[<prev] [next>] [<thread-prev] [thread-next>] [day] [month] [year] [list]
Message-ID: <20201104013212.GA82153@lx-t490>
Date: Wed, 4 Nov 2020 02:32:12 +0100
From: "Ahmed S. Darwish" <a.darwish@...utronix.de>
To: Linus Torvalds <torvalds@...ux-foundation.org>
Cc: John Hubbard <jhubbard@...dia.com>,
Jason Gunthorpe <jgg@...dia.com>, Peter Xu <peterx@...hat.com>,
Linux Kernel Mailing List <linux-kernel@...r.kernel.org>,
Andrea Arcangeli <aarcange@...hat.com>,
Andrew Morton <akpm@...ux-foundation.org>,
"Aneesh Kumar K.V" <aneesh.kumar@...ux.ibm.com>,
Christoph Hellwig <hch@....de>,
Hugh Dickins <hughd@...gle.com>, Jan Kara <jack@...e.cz>,
Jann Horn <jannh@...gle.com>,
Kirill Shutemov <kirill@...temov.name>,
Kirill Tkhai <ktkhai@...tuozzo.com>,
Leon Romanovsky <leonro@...dia.com>,
Linux-MM <linux-mm@...ck.org>, Michal Hocko <mhocko@...e.com>,
Oleg Nesterov <oleg@...hat.com>,
Peter Zijlstra <peterz@...radead.org>,
Ingo Molnar <mingo@...hat.com>, Will Deacon <will@...nel.org>,
Thomas Gleixner <tglx@...utronix.de>,
Sebastian Siewior <bigeasy@...utronix.de>
Subject: Re: [PATCH v2 2/2] mm: prevent gup_fast from racing with COW during
fork
On Tue, Nov 03, 2020 at 09:40:22AM -0800, Linus Torvalds wrote:
> On Mon, Nov 2, 2020 at 10:52 PM Ahmed S. Darwish
> <a.darwish@...utronix.de> wrote:
> >
> > The problem is, I've already documented seqlock.h to death.... There are
> > more comments than code in there, and there is "seqlock.rst" under
> > Documentation/ to further describe the big picture.
>
> Well, honestly, I think the correct thing to do is to get rid of the
> *_seqcount_t_*() functions entirely.
>
> They add nothing but confusion, and they are entirely misnamed. That's
> not the pattern we use for "internal use only" functions, and they are
> *very* confusing.
>
I see. Would the enclosed patch #1 be OK? It basically uses the "__do_"

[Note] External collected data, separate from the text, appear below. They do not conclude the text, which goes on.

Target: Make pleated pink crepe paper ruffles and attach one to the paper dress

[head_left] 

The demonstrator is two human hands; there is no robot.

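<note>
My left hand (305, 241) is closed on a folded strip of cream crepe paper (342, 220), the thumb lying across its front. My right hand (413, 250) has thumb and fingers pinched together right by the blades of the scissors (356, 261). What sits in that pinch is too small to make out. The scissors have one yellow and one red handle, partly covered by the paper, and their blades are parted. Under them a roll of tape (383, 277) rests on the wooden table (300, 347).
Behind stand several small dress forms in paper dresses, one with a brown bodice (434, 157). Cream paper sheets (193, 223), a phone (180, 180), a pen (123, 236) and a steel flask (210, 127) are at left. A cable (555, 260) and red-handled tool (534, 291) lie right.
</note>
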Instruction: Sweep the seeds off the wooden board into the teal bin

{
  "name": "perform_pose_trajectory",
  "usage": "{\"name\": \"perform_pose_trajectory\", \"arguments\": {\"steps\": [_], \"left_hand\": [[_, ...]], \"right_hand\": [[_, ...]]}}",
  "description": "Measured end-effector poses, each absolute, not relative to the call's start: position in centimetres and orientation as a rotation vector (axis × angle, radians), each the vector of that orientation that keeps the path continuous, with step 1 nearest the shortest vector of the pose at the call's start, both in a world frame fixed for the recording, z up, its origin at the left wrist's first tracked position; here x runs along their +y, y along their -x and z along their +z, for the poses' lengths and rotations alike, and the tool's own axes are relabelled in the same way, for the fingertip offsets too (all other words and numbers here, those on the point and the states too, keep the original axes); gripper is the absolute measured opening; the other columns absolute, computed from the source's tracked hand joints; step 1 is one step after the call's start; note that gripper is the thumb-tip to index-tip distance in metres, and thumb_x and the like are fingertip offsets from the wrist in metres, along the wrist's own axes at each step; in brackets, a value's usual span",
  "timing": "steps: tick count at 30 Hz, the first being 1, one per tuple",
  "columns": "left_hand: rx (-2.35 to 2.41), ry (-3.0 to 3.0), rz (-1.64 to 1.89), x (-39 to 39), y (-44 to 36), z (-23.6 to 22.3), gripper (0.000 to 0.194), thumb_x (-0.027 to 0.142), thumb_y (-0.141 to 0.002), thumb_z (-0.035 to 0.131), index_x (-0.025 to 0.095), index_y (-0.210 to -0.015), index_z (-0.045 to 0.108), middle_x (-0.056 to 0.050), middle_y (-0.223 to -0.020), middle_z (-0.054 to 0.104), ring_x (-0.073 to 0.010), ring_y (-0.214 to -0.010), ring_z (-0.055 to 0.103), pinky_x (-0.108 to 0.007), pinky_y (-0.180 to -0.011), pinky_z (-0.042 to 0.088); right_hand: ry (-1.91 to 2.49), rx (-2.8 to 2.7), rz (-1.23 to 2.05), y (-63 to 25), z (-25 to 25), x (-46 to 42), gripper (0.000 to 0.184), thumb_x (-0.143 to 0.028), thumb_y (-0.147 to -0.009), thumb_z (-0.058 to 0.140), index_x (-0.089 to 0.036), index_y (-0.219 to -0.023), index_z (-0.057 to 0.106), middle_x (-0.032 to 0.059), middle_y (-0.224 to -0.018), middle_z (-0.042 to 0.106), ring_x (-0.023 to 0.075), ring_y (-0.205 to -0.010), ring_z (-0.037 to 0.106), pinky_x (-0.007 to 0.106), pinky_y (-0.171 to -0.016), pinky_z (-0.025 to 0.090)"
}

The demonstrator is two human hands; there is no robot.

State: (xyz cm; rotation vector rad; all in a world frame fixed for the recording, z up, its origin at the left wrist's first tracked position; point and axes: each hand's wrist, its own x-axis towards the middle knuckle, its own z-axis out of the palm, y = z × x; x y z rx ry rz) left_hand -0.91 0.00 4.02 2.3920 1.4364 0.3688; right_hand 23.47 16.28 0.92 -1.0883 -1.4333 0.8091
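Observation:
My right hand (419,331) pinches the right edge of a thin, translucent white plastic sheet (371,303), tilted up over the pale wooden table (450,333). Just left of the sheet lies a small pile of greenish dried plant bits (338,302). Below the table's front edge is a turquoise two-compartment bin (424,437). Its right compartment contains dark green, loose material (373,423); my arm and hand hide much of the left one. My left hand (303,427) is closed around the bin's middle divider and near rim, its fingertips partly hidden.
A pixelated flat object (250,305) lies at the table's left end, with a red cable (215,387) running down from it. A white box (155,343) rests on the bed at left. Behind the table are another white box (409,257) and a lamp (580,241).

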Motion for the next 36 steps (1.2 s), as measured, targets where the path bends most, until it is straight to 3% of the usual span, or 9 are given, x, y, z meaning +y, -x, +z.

prefix instead, with some rationale.
>
> They have other issues too: like raw_write_seqcount_end() not being
> usable on its own when preemptibility isn't an issue like here. You
> basically _have_ to use raw_write_seqcount_t_end(), because otherwise
> it tries to re-enable preemption that was never there.
>
Hmmm, raw_write_seqcount_{begin,end}() *never* disable/enable preemption
for plain seqcount_t. This is why I kept recommending those for this
patch series instead of internal raw_write_seqcount_*t*_{begin,end}().
But..... given that multiple people made the exact same remark by now, I
guess that's due to:
#define raw_write_seqcount_begin(s) \
do { \
if (__seqcount_lock_preemptible(s)) \
preempt_disable(); \
\
... \
} while (0);
#define raw_write_seqcount_end(s) \
do { \
... \
\
if (__seqcount_lock_preemptible(s)) \
preempt_enable(); \
} while (0);
The tricky part is that __seqcount_lock_preemptible() is always false
for plain "seqcount_t". With that data type, the _Generic() selection
makes it resolve to __seqprop_preemptible(), which just returns false.
Originally, __seqcount_lock_preemptible() was called:
__seqcount_associated_lock_exists_and_is_preemptible()
but it got transformed to its current short form in the process of some
pre-mainline refactorings. Looking at it now after all the dust has
settled, maybe the verbose form was much more clear.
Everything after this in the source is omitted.